No matter which version I installed, whenever I tried to run it, it would say "This application requires a data connection" and it steadfastly refused to acknowledge the dialled-up line.

It was when I was (once again!) wrestling with this, just before I took the trip into London with Chris a couple of Mondays ago, that I was reminded of a setting I changed to stop the phone dialling up whenever I opened an application that required the internet. I wrote about it in a past blog entry:

If my i600 can't find a wi-fi connection (or can't find it in time!), it'll dial up a GPRS connection, which - certainly since I'm on a pay-as-you-go arrangement - costs money, and is very very slow.

To avoid this happening, I change the settings for GPRS thus:

Start -> Connections -> More -> GPRS -> Orange Internet

Change the Connects To menu item
from The Internet
to WAP Gateway

Obviously, this stops it from connecting to the GPRS system entirely anyway, so I need to put it back if I want to browse when I'm out and about...

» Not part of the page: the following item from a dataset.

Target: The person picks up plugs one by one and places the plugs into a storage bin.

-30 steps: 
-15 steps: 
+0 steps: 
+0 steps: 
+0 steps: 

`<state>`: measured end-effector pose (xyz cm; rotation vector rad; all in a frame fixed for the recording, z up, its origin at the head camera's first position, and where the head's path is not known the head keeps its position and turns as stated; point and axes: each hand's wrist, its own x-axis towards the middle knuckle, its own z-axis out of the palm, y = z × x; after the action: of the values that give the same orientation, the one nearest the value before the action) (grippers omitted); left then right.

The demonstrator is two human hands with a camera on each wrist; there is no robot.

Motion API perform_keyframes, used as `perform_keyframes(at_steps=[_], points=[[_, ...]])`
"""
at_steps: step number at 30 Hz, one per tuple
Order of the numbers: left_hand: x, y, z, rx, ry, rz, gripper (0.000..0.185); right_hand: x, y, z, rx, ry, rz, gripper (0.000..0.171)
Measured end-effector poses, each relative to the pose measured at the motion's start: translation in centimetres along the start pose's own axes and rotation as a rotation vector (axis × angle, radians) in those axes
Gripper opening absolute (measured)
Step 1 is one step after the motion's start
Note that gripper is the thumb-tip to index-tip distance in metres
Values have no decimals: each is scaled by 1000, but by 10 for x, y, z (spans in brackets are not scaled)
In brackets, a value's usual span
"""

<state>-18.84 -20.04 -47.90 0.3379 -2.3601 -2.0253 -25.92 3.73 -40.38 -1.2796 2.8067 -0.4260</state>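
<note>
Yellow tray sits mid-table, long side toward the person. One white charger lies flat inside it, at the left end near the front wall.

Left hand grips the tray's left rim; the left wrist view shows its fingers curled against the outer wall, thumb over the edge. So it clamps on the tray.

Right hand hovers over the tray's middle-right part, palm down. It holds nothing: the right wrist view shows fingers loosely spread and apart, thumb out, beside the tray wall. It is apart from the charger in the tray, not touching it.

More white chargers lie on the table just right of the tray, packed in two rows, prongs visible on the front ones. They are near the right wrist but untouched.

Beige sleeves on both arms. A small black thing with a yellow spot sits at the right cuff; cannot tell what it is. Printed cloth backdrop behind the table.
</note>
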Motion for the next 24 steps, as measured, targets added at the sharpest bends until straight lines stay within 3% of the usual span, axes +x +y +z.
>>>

In fact, what I did when I wanted to use GPRS/3G connections for any particular application was to change the application's individual connection settings to "WAP Gateway" - which, of course, worked. Google Maps doesn't have the option to change the connection, so it occurred to me that what I needed to do was - for the duration of the day's internet use - change the GPRS settings back:

Start -> Connections -> More -> GPRS -> Orange Internet

Change the Connects To menu item
from WAP Gateway
to The Internet

... doing this had exactly the right effect: Google Maps worked perfectly (with Streetview, too!) and I didn't have to change the settings for email or Opera to be able to check my messages and surf the internet while I was out. Most importantly, I could actually work out where to go without getting lost - something of a miracle, given my poor sense of direction!

Of course, when I got home, I had to change it back; because wi-fi doesn't connect straight away when the phone is in use, it's far too easy to dial up and - once again - spend unnecessary pay-as-you-go credit!